▶ Required work: The required output is the exact run of lines below that opens at the line with "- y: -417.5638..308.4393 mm" and closes at the line with "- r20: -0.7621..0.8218".

▶ Source material:
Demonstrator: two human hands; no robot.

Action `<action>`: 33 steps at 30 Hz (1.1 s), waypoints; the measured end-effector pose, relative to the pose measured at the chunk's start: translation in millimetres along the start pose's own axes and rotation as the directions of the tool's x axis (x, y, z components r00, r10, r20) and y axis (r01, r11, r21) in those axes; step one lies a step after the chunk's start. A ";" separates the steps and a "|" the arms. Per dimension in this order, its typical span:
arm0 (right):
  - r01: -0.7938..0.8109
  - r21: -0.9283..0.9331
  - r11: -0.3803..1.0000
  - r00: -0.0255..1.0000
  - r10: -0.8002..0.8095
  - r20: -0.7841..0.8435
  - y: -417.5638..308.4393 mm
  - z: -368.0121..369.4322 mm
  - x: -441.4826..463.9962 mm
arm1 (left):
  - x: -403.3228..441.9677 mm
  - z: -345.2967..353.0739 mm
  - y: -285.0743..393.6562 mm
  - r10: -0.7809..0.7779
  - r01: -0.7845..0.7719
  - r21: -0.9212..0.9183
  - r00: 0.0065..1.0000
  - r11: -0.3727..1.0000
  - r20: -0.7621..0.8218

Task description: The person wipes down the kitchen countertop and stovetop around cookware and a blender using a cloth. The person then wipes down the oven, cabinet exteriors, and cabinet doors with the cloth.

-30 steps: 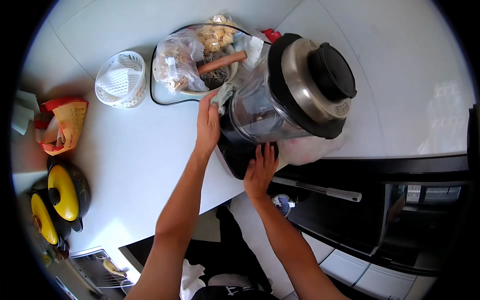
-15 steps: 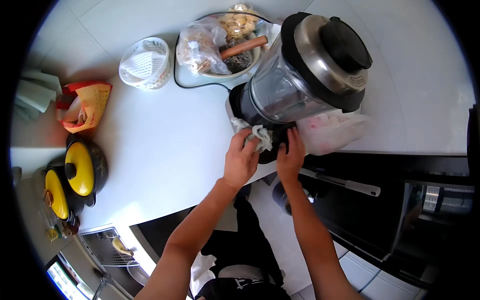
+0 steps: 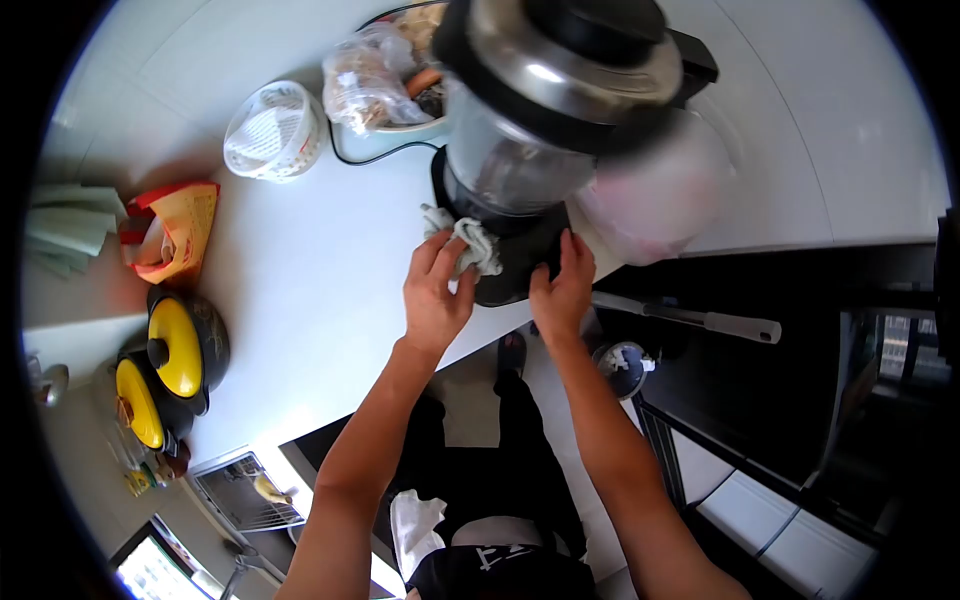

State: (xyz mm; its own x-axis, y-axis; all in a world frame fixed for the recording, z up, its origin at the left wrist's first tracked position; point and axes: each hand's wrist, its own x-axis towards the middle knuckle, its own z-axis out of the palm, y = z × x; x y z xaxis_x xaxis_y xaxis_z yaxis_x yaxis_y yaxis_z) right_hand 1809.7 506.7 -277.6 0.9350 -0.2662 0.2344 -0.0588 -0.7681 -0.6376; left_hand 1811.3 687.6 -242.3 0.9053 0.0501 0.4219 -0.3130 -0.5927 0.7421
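Note:
A blender with a clear jar [image 3: 515,165] and a steel-and-black lid stands on its black base [image 3: 528,250] near the counter's front edge. My left hand [image 3: 437,290] grips a crumpled pale cloth [image 3: 472,245] against the left front side of the base. On the base's right front corner rests my right hand [image 3: 562,285], its fingers bent around the edge and thumb on top, with part of its grip hidden. Behind and right of the blender sits a blurred plastic bag [image 3: 655,195] with pinkish contents.
A white basket [image 3: 277,130] and a bowl of bagged food [image 3: 370,80] stand at the back. Along the left are a red-and-yellow bag [image 3: 175,232] and two yellow-lidded pots [image 3: 175,348]. A pan handle [image 3: 700,320] extends over the black stove at right.
The blender now leans towards the upper left in view. The cloth has gone from the base's back left side to its front left, with my left hand on it. My right hand remains at the base.

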 end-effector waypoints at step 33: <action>0.060 0.531 0.846 0.966 -0.184 0.183 10.4 44.1 194.7 | -30.9 59.6 -2.0 -0.416 0.417 -0.009 0.908 0.909 0.055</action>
State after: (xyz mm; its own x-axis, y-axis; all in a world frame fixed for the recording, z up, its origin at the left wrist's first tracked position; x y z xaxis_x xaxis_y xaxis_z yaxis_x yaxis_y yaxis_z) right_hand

▶ Exercise output:
  - y: -417.5638..308.4393 mm
  - z: -368.0121..369.4322 mm
  - x: -441.4826..463.9962 mm
arm1 (left):
  - x: -403.3228..441.9677 mm
  - z: -345.2967..353.0739 mm
  - y: -285.0743..393.6562 mm
  - r10: -0.7809..0.7779
  - r01: -0.7845..0.7719
  - r21: -0.9212..0.9183
  - r00: 0.0065..1.0000
  - r11: -0.3727..1.0000
  - r20: -0.7621..0.8218

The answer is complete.